Wie wir uns lieben!

Er legte die Hand auf den Aufschlag seiner Weste.

– Kommt kein Kind, wenn man einander liebt wie ihr! Bist du verrückt? Doch du sollst ein ordentlicher Mensch sein, und darum darfst du dich verloben; aber benutze deine Verlobungszeit, um dir Brot zu schaffen, denn es nahen schwere Zeiten: das Getreide steigt!

Der Assistent wurde ganz rot im Gesicht, als er die Schlussworte hörte, aber die Freude, sie zu bekommen, war so gross, dass er dem Alten die Hand küsste. Und Gott im Himmel, wie glücklich war er! Als sie zum ersten Male Arm in Arm die Strasse hinunterzogen, ging ein Leuchten von ihnen aus; und es war ihnen, als blieben die Menschen auf dem Trottoir stehen und bildeten Reihen, um ihnen auf ihrem Triumphzug das Ehrengeleit zu geben; und sie gingen dahin mit stolzen Blicken, hocherhobenen Kopfes und federnden Schrittes.

Und abends kam er zu ihr; und sie setzten sich mitten in den Saal und lasen Korrektur; sie las die Gegenkorrektur. Und der Alte dachte, das ist ein tüchtiger Kerl. Und als sie fertig waren, sagte er: Jetzt haben wir drei Kronen verdient! Und dann küssten sie sich. Und am nächsten Abend waren sie im Theater und fuhren nach Haus und das kostete zwölf Kronen.

Zuweilen, wenn er abends Unterricht geben sollte, liess er – was tut man nicht für die Liebe – die Stunde ausfallen und kam zu ihr. Und dann gingen sie spazieren.

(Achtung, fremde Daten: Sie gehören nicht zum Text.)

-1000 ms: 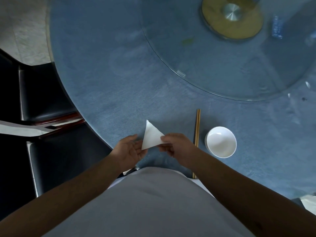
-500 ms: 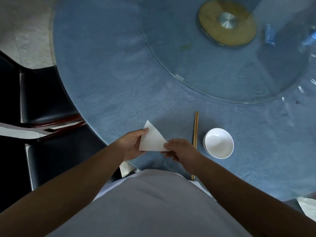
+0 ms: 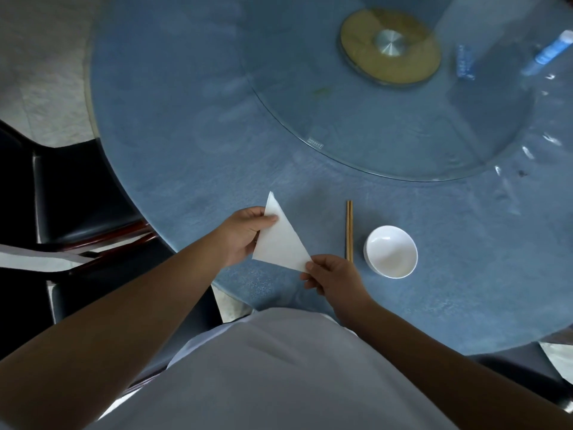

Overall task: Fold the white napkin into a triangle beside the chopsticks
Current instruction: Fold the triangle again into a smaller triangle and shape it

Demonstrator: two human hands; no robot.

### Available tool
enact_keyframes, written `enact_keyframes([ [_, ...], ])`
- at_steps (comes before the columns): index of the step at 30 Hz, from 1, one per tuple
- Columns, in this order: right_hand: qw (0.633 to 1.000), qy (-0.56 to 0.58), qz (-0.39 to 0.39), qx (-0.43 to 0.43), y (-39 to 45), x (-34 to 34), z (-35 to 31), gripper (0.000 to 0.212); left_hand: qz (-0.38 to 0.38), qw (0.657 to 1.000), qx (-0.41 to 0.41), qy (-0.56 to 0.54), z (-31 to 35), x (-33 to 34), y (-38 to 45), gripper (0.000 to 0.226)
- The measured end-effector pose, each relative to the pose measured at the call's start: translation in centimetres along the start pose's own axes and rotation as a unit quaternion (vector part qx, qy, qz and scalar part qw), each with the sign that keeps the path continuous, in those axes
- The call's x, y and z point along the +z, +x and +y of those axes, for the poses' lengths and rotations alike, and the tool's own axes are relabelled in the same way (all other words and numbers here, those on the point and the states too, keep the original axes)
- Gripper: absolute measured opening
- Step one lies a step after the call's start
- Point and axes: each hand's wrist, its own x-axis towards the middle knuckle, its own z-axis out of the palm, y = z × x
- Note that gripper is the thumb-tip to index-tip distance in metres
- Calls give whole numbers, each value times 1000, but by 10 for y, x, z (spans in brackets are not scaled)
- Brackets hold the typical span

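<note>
The white napkin is folded into a triangle and held just above the blue tablecloth, left of the chopsticks. My left hand pinches its left side near the upper tip, thumb on top. My right hand pinches its lower right corner. The pair of wooden chopsticks lies straight, pointing away from me, its near end hidden behind my right hand.
A white bowl stands just right of the chopsticks. A glass turntable with a gold hub covers the table's middle, with a blue bottle at far right. Dark chairs stand to the left.
My left hand has slid up the napkin's left edge toward its tip. The triangle now lies flatter and more spread out, and my right hand stays on the lower right corner.
</note>
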Motion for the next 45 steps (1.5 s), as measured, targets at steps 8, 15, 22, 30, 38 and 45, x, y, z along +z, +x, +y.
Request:
enact_keyframes([
  [8,1000,3,24,16,-14,-6,14,18,-42,996,17,77,16,27,13,7],
  [15,996,3,89,24,-24,-16,32,24,-67,987,24,144,13,53,30,16],
  [22,989,9,134,67,-21,-24,51,25,-60,979,-15,193,4,67,51,14],
  [30,978,-96,157,97,-3,-30,69,33,-30,951,8,306,-2,82,80,10],
  [38,970,-119,176,116,5,-41,73,28,-52,866,96,488,0,94,110,13],
  [45,963,-197,149,110,18,-45,75,28,-63,813,121,566,3,99,127,12],
])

Aber die Hochzeit rückte näher. Da hatte man etwas anderes zu tun. Sie sahen sich Möbel an. Mit dem Wichtigsten mussten sie beginnen. Luise wollte nicht dabei sein, wenn er das Bett kaufte, aber dann ging sie doch mit. Sie wollten zwei Betten haben, natürlich; die sollten nebeneinander stehen, damit sie nicht so viele Kinder kriegten, natürlich. Und Nussbaum musste es sein, jedes einzige Stück, echt Nussbaum. Und dann wollten sie rotgestreifte Matratzen mit Sprungfedern haben und mit Federn gestopfte Langkissen. Und jeder seine eigene Decke, aber gleiche natürlich, und Luise wollte ihre blau haben, denn sie war blond.

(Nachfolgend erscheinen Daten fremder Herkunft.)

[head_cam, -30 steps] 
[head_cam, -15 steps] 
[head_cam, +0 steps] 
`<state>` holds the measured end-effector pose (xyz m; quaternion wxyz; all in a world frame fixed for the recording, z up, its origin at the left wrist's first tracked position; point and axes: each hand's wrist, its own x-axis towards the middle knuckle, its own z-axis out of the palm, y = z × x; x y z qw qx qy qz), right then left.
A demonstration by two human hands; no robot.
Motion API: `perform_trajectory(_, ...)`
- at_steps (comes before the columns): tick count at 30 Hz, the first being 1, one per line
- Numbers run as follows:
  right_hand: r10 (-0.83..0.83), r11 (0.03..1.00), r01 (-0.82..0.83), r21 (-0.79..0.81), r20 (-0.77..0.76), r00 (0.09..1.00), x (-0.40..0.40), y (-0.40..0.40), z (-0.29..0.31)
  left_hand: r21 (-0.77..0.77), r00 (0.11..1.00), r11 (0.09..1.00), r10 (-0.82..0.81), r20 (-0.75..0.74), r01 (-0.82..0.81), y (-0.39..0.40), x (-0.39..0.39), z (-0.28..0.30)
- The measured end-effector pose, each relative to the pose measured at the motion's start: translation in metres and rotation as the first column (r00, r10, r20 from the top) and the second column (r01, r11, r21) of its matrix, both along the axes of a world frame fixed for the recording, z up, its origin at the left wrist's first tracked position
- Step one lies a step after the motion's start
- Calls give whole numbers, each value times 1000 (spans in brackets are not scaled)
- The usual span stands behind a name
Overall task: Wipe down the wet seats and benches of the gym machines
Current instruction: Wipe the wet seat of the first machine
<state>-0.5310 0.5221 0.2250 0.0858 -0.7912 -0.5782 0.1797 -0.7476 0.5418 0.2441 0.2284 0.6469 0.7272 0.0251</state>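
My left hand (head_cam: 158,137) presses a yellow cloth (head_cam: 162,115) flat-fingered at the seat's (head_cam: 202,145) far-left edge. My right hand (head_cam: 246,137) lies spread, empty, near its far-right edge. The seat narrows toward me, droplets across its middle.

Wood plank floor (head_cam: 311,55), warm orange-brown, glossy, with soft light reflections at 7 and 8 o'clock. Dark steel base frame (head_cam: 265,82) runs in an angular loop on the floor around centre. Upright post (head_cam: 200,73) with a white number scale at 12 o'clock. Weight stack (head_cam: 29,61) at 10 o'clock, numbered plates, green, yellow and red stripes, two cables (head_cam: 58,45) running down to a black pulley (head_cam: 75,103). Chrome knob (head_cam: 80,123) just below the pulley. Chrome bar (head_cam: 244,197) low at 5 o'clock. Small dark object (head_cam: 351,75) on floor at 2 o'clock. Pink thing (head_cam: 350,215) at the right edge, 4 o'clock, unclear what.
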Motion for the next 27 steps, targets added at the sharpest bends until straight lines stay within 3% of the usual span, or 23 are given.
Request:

Dann gingen sie ins erste Warenhaus. Vor allem natürlich eine rote Ampel für die Schlafstube und eine Venus aus Biskuit. Und dann das Tischservice: sechs Dutzend Gläser von jeder Sorte mit geschliffenen Ecken; und dann Messer und Gabeln, gerieft und gezeichnet. Und schliesslich die Kücheneinrichtung. Da aber musste Mama mitgehen.

Und wieviel er zu tun hatte! Wechsel akzeptieren, zu Banken laufen, Handwerker suchen, Wohnung finden, Gardinen anbringen. Und er kriegte alles fertig. Seine Arbeit musste er allerdings liegen lassen; aber wenn er nur erst verheiratet wäre, dann würde er sie schon wieder aufnehmen!

Sie wollten nur zwei Zimmer haben, für den Anfang, sie wollten ja so verständig sein! Da man aber nur zwei Zimmer hatte, so konnte man sie wenigstens gut einrichten. Und er mietete zwei Zimmer mit Küche eine Treppe hoch in der Regierungsstrasse für sechshundert Kronen. Und als Luise bemerkte, sie hätten ebensogut drei Zimmer mit Küche vier Treppen hoch für fünfhundert Kronen haben können, wurde er etwas verlegen; aber was tut das, wenn man einander nur liebt. Ja, das meinte Luise auch, aber man könne sich in drei Zimmern für niedrigere Miete ebenso lieb haben als in vier für höhere. Ja, er sei dumm, das wisse er, aber das mache nichts aus, wenn man einander nur liebe.